■ HOW TO COMPLETE THIS TASK ■
Among the lines of data below, reproduce only those from the one with "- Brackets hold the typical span" through the one with "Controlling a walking", exactly as they stand, both ends included.

■ DATA BLOCK ■
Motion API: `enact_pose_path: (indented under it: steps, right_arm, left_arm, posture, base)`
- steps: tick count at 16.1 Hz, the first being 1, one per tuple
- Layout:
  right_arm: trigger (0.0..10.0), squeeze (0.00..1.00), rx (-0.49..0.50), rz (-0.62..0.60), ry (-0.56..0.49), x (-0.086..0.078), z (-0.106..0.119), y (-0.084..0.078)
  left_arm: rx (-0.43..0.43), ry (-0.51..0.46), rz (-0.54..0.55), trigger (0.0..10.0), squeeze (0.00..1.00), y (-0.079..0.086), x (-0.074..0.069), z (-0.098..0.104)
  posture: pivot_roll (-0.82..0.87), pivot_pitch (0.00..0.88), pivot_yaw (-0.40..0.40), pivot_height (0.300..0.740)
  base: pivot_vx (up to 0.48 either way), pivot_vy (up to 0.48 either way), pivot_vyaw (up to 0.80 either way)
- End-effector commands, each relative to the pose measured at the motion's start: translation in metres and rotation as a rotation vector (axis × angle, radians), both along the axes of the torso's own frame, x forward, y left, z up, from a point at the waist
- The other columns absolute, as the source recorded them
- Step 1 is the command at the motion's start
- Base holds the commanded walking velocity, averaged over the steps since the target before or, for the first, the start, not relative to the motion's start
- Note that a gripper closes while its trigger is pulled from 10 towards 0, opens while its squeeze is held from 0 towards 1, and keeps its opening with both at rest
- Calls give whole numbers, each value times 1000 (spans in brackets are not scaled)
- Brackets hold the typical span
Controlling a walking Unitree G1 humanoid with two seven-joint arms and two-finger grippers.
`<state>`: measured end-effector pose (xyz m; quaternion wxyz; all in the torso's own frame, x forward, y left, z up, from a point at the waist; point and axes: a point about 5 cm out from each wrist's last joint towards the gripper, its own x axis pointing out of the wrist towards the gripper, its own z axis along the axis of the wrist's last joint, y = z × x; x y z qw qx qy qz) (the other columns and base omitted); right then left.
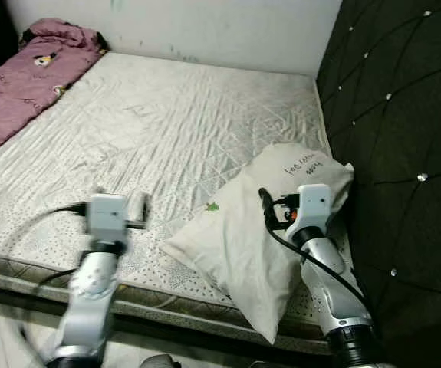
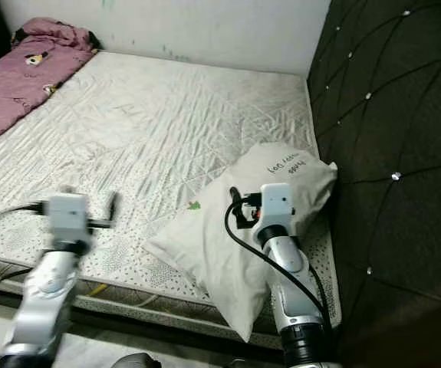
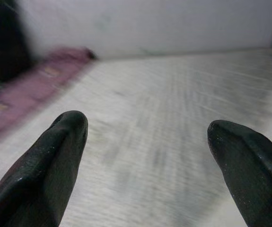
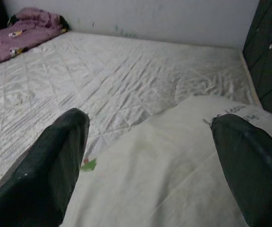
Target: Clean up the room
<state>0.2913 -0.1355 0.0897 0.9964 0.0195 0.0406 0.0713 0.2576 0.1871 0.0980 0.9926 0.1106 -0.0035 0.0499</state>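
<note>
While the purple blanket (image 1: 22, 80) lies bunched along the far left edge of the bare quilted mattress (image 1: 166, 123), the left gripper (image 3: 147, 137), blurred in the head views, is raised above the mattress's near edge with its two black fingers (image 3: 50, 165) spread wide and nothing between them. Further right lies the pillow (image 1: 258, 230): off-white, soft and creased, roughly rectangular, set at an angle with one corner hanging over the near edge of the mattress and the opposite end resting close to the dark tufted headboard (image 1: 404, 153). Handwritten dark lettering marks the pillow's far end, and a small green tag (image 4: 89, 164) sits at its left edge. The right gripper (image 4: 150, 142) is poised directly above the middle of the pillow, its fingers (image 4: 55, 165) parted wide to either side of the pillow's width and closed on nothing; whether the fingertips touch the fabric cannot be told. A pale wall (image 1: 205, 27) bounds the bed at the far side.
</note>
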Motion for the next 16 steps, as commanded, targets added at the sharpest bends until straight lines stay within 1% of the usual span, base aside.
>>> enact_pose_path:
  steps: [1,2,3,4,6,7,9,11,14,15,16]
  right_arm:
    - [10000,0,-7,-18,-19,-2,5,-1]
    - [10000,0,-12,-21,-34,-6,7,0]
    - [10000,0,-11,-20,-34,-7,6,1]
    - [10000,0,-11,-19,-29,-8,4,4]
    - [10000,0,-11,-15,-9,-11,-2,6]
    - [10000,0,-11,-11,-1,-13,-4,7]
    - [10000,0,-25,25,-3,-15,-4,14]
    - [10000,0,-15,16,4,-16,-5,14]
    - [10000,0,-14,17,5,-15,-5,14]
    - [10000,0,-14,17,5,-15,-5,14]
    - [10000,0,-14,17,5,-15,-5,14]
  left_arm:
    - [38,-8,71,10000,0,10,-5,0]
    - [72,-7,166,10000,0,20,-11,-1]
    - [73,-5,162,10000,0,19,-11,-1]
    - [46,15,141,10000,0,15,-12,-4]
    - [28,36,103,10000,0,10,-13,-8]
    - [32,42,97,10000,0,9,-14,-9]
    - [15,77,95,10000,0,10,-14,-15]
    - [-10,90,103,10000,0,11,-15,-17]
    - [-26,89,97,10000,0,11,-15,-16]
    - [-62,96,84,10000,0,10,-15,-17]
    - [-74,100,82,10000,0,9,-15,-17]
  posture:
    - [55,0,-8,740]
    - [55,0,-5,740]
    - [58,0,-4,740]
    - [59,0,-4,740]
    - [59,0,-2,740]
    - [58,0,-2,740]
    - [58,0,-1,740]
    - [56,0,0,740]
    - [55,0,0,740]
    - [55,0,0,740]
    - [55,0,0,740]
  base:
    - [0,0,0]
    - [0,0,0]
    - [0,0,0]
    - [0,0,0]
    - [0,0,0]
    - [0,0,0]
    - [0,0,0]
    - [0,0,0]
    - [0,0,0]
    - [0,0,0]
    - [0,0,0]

■ WRITTEN REPLY ■
- Brackets hold the typical span
Controlling a walking Unitree G1 humanoid with two seven-joint arms and two-finger grippers.

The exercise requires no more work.